Фрагменты из жизни генерала милиции - страница 2



Летом были свои забавы: самопалы из рук не выпускали, а уж взрывчатки достать – даже придумывать не надо…

В тот день Юрка спал себе спокойно. И хотя на часах было только восемь утра, через занавеску уже припекало июльское солнце.

– Ты там долго будешь дрыхнуть? Пошли! Забыл? У нас же дело есть! – под окном в нетерпении уже кружили друзья, пытались докричаться.

Заспанный, он вдруг вспомнил о важном деле и подскочил на кровати. Натянул шорты, футболку, запрыгнул в потертые сандалии и выбежал на улицу.

– Идем, конечно! Могли и раньше разбудить! Как у нас – всё по плану? Сейчас, только в сарай заскочу.

Из сарая Юрка вышел с сумкой, до отказа набитой взрывчаткой для твердых пород, детонаторами и бикфордовыми шнурами. Всё это добро, не пригодившееся на шахтах, обычно выбрасывали на пустырях, а дети и подростки с радостью собирали. О безопасности и экологии никто из взрослых в те времена не думал.

Притоки реки Северский Донец сильно отличались по глубине. Рыбаки-взрыватели домчали до одного из них на мотороллере, достали из сумки всё, что нужно, собрали, подожгли шнур и бросили в воду.

– Ну, сейчас разживемся рыбкой, – мечтательно сказал один из товарищей.

– Я матери отдам – пусть нажарит. Только надо будет рыбе иголкой губы проколоть – типа, на удочку поймали, – ответил второй.

В этот момент бахнуло так, что мотороллер отлетел метров на пять, а с ближайшего дерева осыпалась вся листва. Пацаны завалились на спины. Все с ног до головы в комьях грязи. Оглушенные, с глазами, вытаращенными как у самой страшной рыбы на свете.

Это был последний раз, когда друзья чудачили со взрывчаткой. На каком-то из пустырей по пути домой Юрка опорожнил свою сумку.


III


На тот момент в Червонопартизанске было две спецкомендатуры, а это около четырехсот ранее судимых человек. Часть из них решила подмять под себя поселок, да не вышло. Пацаны от двенадцати и старше собрались и поставили зэков на место. Юрка – в свои четырнадцать лет – активно во всем участвовал, а потом хоть и выслушал от милиции целую лекцию про «нельзя», почувствовал в речах молодого лейтенанта скрытую благодарность: за доброе дело бились, поселок отстояли.

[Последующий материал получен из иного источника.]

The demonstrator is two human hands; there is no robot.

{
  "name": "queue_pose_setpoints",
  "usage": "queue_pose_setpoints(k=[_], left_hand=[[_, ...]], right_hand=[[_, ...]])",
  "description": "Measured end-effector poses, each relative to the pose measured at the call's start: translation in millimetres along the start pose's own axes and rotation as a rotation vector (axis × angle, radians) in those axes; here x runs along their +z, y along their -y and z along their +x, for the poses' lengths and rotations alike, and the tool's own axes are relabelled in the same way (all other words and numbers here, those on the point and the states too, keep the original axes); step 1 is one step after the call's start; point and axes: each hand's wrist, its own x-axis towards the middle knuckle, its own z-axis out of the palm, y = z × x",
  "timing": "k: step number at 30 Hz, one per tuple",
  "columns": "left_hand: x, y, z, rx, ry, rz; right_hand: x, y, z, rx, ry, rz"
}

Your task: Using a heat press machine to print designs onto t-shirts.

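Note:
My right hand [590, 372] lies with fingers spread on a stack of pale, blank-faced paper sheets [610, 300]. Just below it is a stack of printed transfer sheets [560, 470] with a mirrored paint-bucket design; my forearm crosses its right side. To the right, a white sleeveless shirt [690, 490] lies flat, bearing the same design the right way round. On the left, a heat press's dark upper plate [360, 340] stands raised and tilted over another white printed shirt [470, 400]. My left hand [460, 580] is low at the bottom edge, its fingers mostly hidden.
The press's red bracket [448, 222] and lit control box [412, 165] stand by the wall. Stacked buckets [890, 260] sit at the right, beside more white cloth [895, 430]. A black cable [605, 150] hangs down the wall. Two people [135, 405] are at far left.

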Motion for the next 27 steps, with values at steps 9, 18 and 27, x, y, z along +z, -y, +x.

Окончив школу-восьмилетку, Юра Ивакин спокойно уведомил мать:

– Я работать пошел!

Старшие братья в армии, есть что-то надо. Учиться дальше? Смысл? Списавший практически на «пять» сочинение по литературе, он получил четверку с минусом. И то лишь потому, что списал без ошибок. Во вдруг открывшийся литературный талант, естественно, никто из учителей не поверил.

– Иди. – Мария Григорьевна отнеслась к решению младшего не то чтобы безразлично, скорее, с пониманием: другого варианта не было. После смерти мужа на шахте в одна тысяча девятьсот шестьдесят пятом году она тянула троих сыновей сама.

Спустя пару месяцев Мария Григорьевна услышала:

– Мам, я бочку принес – столитровку! Сам сделал! И зарплату. Немного – тридцать рублей, но на новый костюм хватит!

Про костюм Юра, конечно, пошутил.

– Годится! Только зачем поставил ее у порога? Я чуть не упала в потемках! Ты ел хоть что-нибудь? – мать только пришла с работы и в несколько фраз умудрилась уместить одобрение, критику и заботу.

Ученик бондаря на овощной базе усваивал науку легко. Специальность получил довольно быстро. Хотя как специальность – корочек да дипломов тогда никто не выдавал, просто знали, что, если кому бочку смастерить, есть вот такой набор бондарей в поселке. Юра в этом списке выделялся: не пил, в загулы не уходил, трудился на совесть, несмотря на свои четырнадцать лет. А через два года стал уже почти мужчиной. Точно так же уверенно сказал матери, что уходит из бондарей в грузчики на местную техбазу.